Similar to other layer-2s, data availability on Base — the guarantee that all transaction data for a block is available to different network participants — will be on Ethereum.
“We’ve been working with Optimism for the last year on something called EIP 4844 — or proto danksharding — which is creating a new form of data availability on Ethereum,” Pollak said. “That is going to make it 10 to 100 times cheaper for rollups like Optimism and Base to be running, which will make it cheaper for users.”
The shipping of EIP 4844 is targeted for this summer, Pollak said.
Entering phase 3.5 of Coinbase’s “Secret Master Plan”
Coinbase’s end goal is to make it easier for developers to build useful decentralized applications (dapps) and distribute them broadly.

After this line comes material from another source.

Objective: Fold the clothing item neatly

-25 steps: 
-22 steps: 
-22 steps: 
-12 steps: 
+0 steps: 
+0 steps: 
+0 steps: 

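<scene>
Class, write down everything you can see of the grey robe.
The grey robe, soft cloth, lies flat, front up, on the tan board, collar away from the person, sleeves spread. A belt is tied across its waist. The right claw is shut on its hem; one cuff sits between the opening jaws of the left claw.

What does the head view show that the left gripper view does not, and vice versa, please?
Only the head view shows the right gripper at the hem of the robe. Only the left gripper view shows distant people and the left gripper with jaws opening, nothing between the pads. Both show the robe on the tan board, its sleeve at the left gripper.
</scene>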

CEO Brian Armstrong has said as much.
In 2016, Armstrong in “The Coinbase Secret Master Plan” said that effort would be divided into four different phases: Develop the protocol; build a digital currency exchange; build a mass market interface for digital currency apps; then finally build the apps that power an open financial system.
“For the last while, we’ve been stuck between [phases] three and four, we’ve had consumer interfaces, but we haven’t had the useful dApps. Base is our bet that we can build a better platform that makes it easier for developers to build applications that are actually useful, and can bring a billion users into the crypto economy,” Pollak said.
Pollak deems Coinbase as well-positioned to do so. It currently serves over 108 million verified users — and has access to over $100 billion worth of assets in its ecosystem, he said.
“We couldn’t be more excited to build what we consider phase 3.5 of the secret master plan,” Pollak said.